[WORK INSTRUCTION]:
The records that follow are to be transcribed in full, leaving out each picture.

--- EXERCISE MATERIALS ---

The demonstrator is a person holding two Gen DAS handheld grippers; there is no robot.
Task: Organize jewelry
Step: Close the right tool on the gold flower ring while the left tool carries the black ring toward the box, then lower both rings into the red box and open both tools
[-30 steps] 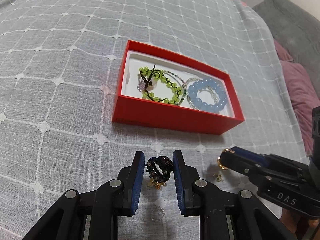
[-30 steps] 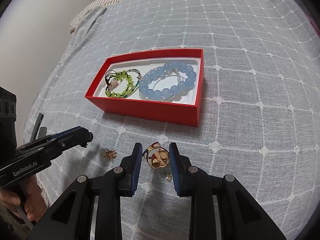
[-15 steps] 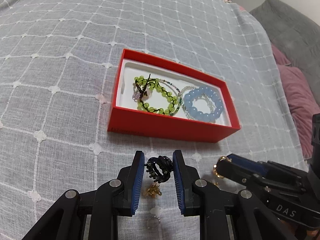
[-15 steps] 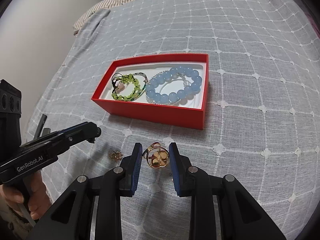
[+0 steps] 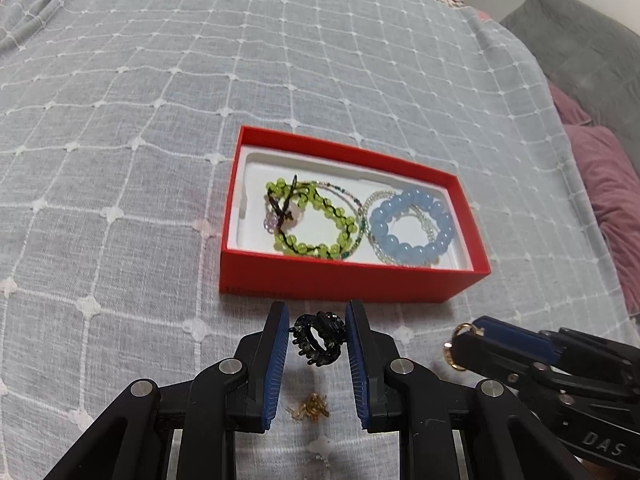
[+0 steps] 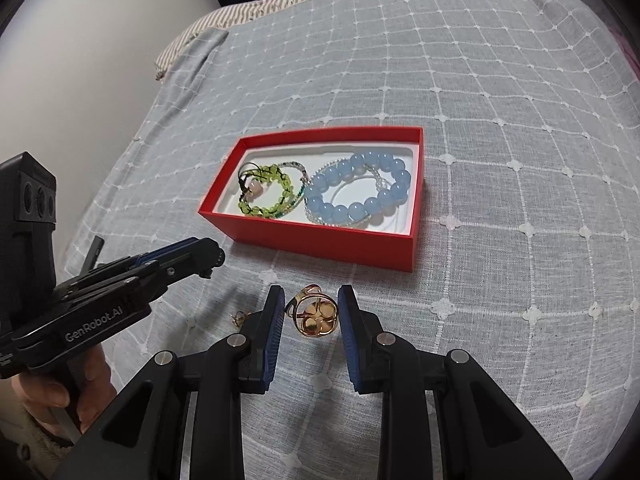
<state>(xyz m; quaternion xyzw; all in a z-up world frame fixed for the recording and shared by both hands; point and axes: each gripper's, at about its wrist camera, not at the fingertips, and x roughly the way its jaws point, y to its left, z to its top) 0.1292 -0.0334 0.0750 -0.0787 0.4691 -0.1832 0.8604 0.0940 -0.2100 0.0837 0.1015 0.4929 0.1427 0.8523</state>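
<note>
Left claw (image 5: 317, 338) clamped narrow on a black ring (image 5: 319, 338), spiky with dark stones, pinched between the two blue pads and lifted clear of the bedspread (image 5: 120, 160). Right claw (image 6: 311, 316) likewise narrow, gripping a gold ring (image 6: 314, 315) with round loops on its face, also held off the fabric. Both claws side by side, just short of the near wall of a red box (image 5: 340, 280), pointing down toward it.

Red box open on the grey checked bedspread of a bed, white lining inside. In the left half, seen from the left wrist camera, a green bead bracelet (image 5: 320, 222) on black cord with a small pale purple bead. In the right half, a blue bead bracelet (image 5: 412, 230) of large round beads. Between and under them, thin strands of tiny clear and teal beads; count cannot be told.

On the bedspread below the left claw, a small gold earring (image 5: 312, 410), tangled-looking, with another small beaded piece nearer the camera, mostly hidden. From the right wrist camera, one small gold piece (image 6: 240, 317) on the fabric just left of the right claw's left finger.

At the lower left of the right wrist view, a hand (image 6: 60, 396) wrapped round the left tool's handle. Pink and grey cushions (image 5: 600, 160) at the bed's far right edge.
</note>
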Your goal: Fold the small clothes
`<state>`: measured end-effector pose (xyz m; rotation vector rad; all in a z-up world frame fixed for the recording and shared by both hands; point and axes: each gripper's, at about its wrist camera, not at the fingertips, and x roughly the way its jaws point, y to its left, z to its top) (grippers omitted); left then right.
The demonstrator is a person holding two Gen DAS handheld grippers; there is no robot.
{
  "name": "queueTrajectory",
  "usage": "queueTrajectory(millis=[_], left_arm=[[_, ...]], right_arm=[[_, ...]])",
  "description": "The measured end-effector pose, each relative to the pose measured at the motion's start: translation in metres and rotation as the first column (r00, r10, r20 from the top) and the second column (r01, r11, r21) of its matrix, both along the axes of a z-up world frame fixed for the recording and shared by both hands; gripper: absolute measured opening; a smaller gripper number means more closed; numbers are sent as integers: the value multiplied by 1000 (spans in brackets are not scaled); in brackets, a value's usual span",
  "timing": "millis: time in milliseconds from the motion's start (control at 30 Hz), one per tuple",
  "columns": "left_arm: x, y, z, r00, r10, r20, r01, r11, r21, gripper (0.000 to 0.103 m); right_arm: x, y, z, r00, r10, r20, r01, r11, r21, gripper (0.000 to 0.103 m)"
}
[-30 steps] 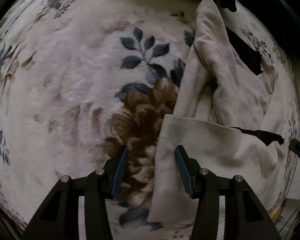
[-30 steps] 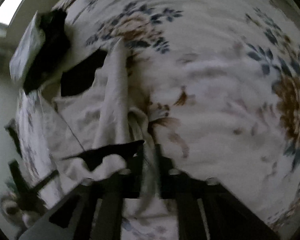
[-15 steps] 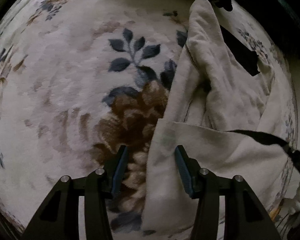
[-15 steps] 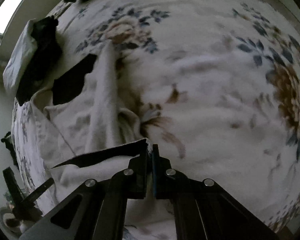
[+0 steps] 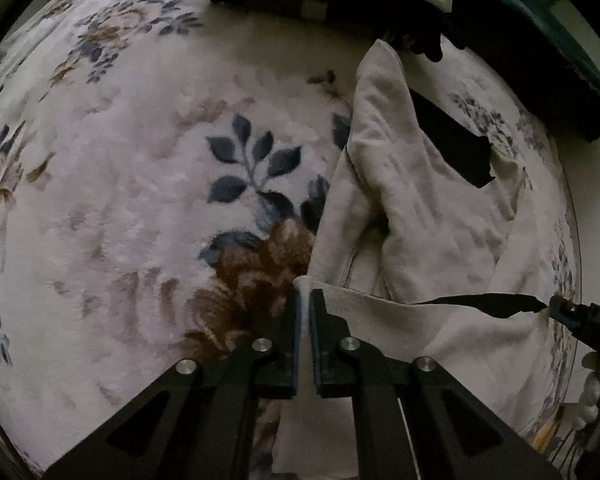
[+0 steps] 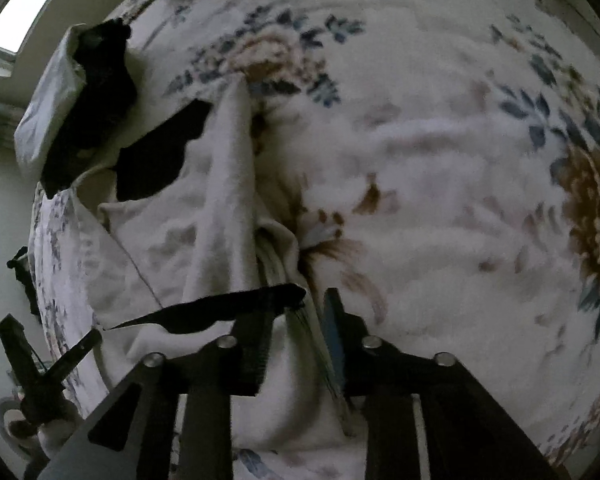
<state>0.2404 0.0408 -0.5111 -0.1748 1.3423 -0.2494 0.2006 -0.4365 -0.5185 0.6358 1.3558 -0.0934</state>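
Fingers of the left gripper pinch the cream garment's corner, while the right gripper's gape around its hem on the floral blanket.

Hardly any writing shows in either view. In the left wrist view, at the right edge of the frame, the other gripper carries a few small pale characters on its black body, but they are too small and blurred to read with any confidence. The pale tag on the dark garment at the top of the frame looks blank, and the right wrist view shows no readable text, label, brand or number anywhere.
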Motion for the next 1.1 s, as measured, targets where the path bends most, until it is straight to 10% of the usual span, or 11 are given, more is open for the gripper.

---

[SOLUTION TO THIS TASK]:
The demonstrator is a person holding two Gen DAS handheld grippers; there is no robot.
Task: Organize jewelry
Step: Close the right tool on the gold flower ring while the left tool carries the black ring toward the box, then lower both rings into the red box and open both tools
[-30 steps] 
[-30 steps] 
[-15 steps] 
[-15 steps] 
[+0 steps] 
[+0 steps] 
<state>(xyz m; quaternion xyzw; all in a z-up world frame fixed for the recording and shared by both hands; point and axes: each gripper's, at about its wrist camera, not at the fingertips, and x roughly the way its jaws point, y to its left, z to its top) 0.1292 -0.0334 0.0750 -0.0787 0.4691 -0.1832 0.8604 0.0940 -0.2100 0.0837 0.1015 0.4929 0.1427 0.8523</state>
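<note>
Left claw (image 5: 317, 338) clamped narrow on a black ring (image 5: 319, 338), spiky with dark stones, pinched between the two blue pads and lifted clear of the bedspread (image 5: 120, 160). Right claw (image 6: 311, 316) likewise narrow, gripping a gold ring (image 6: 314, 315) with round loops on its face, also held off the fabric. Both claws side by side, just short of the near wall of a red box (image 5: 340, 280), pointing down toward it.

Red box open on the grey checked bedspread of a bed, white lining inside. In the left half, seen from the left wrist camera, a green bead bracelet (image 5: 320, 222) on black cord with a small pale purple bead. In the right half, a blue bead bracelet (image 5: 412, 230) of large round beads. Between and under them, thin strands of tiny clear and teal beads; count cannot be told.

On the bedspread below the left claw, a small gold earring (image 5: 312, 410), tangled-looking, with another small beaded piece nearer the camera, mostly hidden. From the right wrist camera, one small gold piece (image 6: 240, 317) on the fabric just left of the right claw's left finger.

At the lower left of the right wrist view, a hand (image 6: 60, 396) wrapped round the left tool's handle. Pink and grey cushions (image 5: 600, 160) at the bed's far right edge.
</note>
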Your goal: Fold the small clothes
`<state>`: measured end-effector pose (xyz m; rotation vector rad; all in a z-up world frame fixed for the recording and shared by both hands; point and axes: each gripper's, at about its wrist camera, not at the fingertips, and x roughly the way its jaws point, y to its left, z to its top) (grippers omitted); left then right.
The demonstrator is a person holding two Gen DAS handheld grippers; there is no robot.
{
  "name": "queueTrajectory",
  "usage": "queueTrajectory(millis=[_], left_arm=[[_, ...]], right_arm=[[_, ...]])",
  "description": "The measured end-effector pose, each relative to the pose measured at the motion's start: translation in metres and rotation as the first column (r00, r10, r20 from the top) and the second column (r01, r11, r21) of its matrix, both along the axes of a z-up world frame fixed for the recording and shared by both hands; gripper: absolute measured opening; a smaller gripper number means more closed; numbers are sent as integers: the value multiplied by 1000 (spans in brackets are not scaled); in brackets, a value's usual span",
  "timing": "millis: time in milliseconds from the motion's start (control at 30 Hz), one per tuple",
  "columns": "left_arm: x, y, z, r00, r10, r20, r01, r11, r21, gripper (0.000 to 0.103 m); right_arm: x, y, z, r00, r10, r20, r01, r11, r21, gripper (0.000 to 0.103 m)"
}
[-30 steps] 
[-30 steps] 
[-15 steps] 
[-15 steps] 
[+0 steps] 
[+0 steps] 
<state>0.2404 0.0408 -0.5111 -0.1748 1.3423 -0.2494 0.2006 -0.4365 -0.5185 0.6358 1.3558 -0.0934</state>
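Fingers of the left gripper pinch the cream garment's corner, while the right gripper's gape around its hem on the floral blanket.

Hardly any writing shows in either view. In the left wrist view, at the right edge of the frame, the other gripper carries a few small pale characters on its black body, but they are too small and blurred to read with any confidence. The pale tag on the dark garment at the top of the frame looks blank, and the right wrist view shows no readable text, label, brand or number anywhere.
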Motion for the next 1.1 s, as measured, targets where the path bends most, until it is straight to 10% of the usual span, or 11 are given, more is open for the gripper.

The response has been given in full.